Login |

Co-Citation Proximity Analysis - Recommendation and Clustering Algorithms for Academic Literature

Co-Citation Proximity Analysis (CPA) [1, 2, 3] is a method to compute both local and global instances of semantic similarity in academic documents by examining citation proximity in the full texts of documents. 

CPA was developed with two applications in mind: recommender systems and clusteringRegarding the first application, an improved measure of document semantic similarity, which computes similarity at a more fine-grained resolution, has the potential to significantly improve the relevance of academic literature recommendations. Regarding the second application, a more granular measure of document similarity allows the development of more precise clustering algorithms for academic literature.
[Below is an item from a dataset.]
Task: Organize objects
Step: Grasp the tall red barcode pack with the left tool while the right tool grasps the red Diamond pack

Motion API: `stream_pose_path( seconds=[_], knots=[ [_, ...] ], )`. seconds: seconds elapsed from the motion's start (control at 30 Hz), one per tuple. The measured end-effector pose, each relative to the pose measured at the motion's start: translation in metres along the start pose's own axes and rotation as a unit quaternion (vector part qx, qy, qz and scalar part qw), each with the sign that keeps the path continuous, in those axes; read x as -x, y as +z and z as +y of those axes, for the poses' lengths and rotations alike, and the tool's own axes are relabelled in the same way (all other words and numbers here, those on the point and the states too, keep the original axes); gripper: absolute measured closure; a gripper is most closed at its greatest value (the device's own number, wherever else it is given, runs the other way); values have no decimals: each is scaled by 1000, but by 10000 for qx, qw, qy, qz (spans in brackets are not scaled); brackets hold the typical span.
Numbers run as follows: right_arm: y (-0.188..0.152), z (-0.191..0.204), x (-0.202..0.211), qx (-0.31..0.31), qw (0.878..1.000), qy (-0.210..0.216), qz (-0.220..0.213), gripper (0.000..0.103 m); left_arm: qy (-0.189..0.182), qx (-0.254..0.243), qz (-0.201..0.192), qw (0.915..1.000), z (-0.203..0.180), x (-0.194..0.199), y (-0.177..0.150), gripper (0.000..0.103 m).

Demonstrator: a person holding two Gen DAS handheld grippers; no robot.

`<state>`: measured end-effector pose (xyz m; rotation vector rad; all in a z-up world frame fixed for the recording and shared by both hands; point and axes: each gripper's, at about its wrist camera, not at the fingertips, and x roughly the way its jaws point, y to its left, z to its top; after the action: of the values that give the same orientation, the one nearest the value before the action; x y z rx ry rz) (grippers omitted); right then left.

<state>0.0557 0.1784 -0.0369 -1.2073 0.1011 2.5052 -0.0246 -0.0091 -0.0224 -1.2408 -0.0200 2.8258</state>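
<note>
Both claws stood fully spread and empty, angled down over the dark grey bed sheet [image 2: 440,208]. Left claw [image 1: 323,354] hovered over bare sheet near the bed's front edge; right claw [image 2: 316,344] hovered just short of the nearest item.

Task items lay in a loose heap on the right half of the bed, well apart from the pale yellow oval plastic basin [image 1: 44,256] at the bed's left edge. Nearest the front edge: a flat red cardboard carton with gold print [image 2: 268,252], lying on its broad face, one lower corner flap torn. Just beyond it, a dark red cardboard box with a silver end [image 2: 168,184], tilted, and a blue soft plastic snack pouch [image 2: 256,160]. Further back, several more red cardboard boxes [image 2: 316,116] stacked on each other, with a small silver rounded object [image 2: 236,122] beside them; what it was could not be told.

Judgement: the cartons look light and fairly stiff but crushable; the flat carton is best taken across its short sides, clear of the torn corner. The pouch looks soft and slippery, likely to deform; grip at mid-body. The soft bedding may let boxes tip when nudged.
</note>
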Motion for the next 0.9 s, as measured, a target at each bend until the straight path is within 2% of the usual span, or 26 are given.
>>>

The CPA approach is an advancement of the well-known and widespread co-citation analysis. However, in addition to co-citation analysis, CPA was the first approach that proposed using modified weights based on the proximity of co-citations to each other within an article's full text [4]. The underlying idea is that the closer citations are to each other in the full-text of documents, the more likely they are related.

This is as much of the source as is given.